UNITED STATES DISTRICT COURT EASTERN DISTRICT OF MICHIGAN SOUTHERN DIVISION
Dec 5, 2012
Case number 12-12143 (E.D. Mich. Dec. 5, 2012)

Opinion

Case number 12-12143

12-05-2012

1040 South Main Street Holdings, L.L.C. Plaintiff, v. LARS Associates, L.L.C. Defendant.


Honorable Julian Abele Cook, Jr.


ORDER

The Plaintiff, 1040 South Main Street Holdings, L.L.C., commenced this action, seeking to obtain declaratory relief against the Defendants, LARS Associates, L.L.C.. Currently before the Court is the Defendant's motion to dismiss this action, Fed. R. Civ. P. 12(b)(6).

I.

The Plaintiff is a limited liability company whose sole member is the Wells Fargo Bank, N.A. which has designated the state of North Dakota as its principal place of business. The Defendant is a limited liability company whose principal office is located in Michigan and whose members are residents of Michigan. As the amount in controversy herein exceeds the sum of $75,000, the Court has jurisdiction to resolve the issues in this controversy, as authorized by 28 U.S.C.§ 1332(a)(1).

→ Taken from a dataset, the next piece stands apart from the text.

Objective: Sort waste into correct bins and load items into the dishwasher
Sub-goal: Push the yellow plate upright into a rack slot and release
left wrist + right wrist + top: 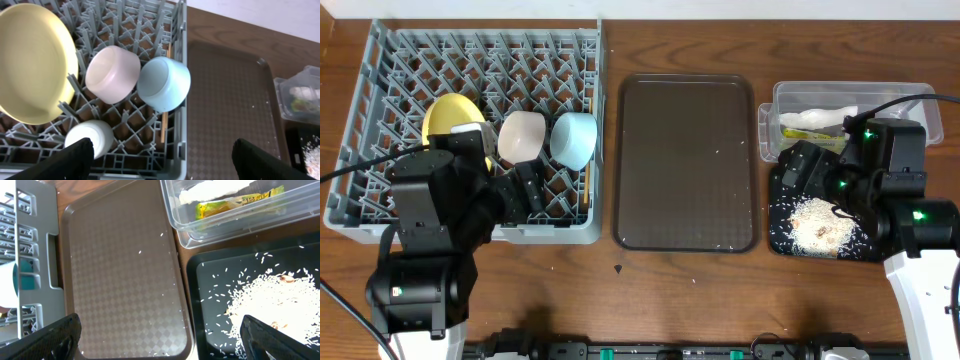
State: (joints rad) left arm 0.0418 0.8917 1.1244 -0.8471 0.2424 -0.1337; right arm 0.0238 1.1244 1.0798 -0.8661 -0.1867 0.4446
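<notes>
Rack (470,60) fills the left end of the tabletop (720,300) and carries all the dishes. At its left the yellow plate (450,117) stands on edge between the pegs. Right of the plate the white bowl (523,137) and the blue bowl (573,137) lie tipped side by side, bases showing in the left wrist view. The cup (92,137) sits in the row nearer the robot, below the white bowl. The chopsticks (164,127) lie along the rack's right wall, mostly hidden under the blue bowl. The left end effector (162,145) hangs over the rack's near right corner, fingers spread wide and holding nothing.

Just beside the rack lies the brown tray (685,160), bare but for a few stray grains.

The right end effector (160,320) hovers over the line where the brown tray meets the black tray (782,200), fingers spread apart and empty.

At the far right the tub (775,120) holds the paper strip (215,190) and, nearer the robot, the wrapper (235,204). The black tray sits just in front of the tub and holds a heap of rice (280,300) with loose grains scattered around it.
</notes>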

On December 16, 2004, the Defendant received a four million dollar loan from CWCAPITAL L.L.C. (a non-party to this litigation) for the purchase of commercial real estate in Chelsea, Michigan which served as the security for the loan. The ownership of this loan was thereafter transferred to, and through, a number of corporate entities, with an ultimate assignment to the Plaintiff.

The Defendant defaulted under the terms of the loan when it failed to make timely payments in and following May of 2011. Three months later (August 5, 2011), a formal notice of default was transmitted to the Defendant which had the legal, as well as the practical effect of accelerating the loan. The letter notified the Defendant that (1) all amounts due under the loan agreement must be paid immediately, (2) that the Defendant's authority to collect rental payments from the lessees of the commercial properties had been automatically revoked upon its default, and (3) all proceeds of rent should thereafter be delivered to the Plaintiff. No positive reaction by the Defendant followed.

On December 6, 2011, the Plaintiff caused a statutory notice of default to be filed with the Washtenaw County Register of Deeds, which was designed to establish its right to receive rental income from the above identified property under these circumstances (i.e., default). A foreclosure by advertisement, as well as a notice which announced the details of the sale of the property at a public auction was thereafter initiated by the Plaintiff. A sheriff's sale of the property to the Plaintiff for $1,400,915.00 was conducted on December 8, 2011.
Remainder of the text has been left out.